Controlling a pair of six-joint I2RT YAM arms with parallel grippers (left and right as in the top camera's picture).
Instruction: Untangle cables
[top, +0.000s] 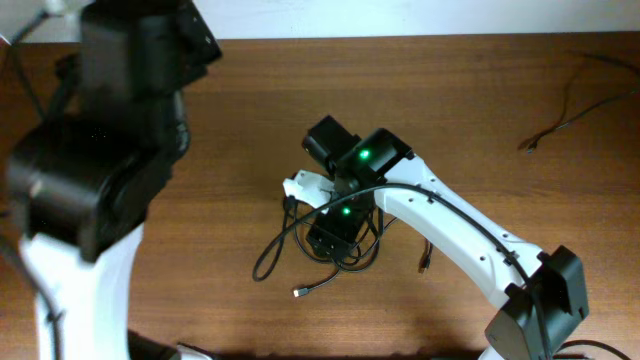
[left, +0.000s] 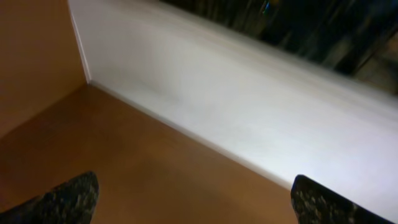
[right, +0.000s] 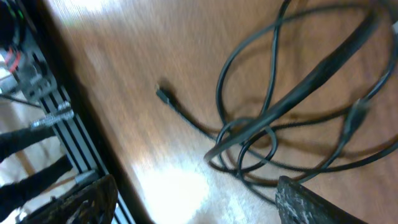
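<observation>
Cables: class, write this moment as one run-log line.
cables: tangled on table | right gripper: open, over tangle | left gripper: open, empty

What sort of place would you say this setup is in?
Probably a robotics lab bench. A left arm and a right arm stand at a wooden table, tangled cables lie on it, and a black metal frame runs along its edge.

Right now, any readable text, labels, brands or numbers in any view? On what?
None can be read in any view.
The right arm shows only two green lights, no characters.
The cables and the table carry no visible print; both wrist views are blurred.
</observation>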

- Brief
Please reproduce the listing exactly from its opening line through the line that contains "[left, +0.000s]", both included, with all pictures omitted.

- Exercise solution
Controlling a pair of six-joint I2RT YAM arms with parallel grippers (left and right as in the top camera's picture).
Instruction: Untangle cables
[top, +0.000s] 
[left, +0.000s] 

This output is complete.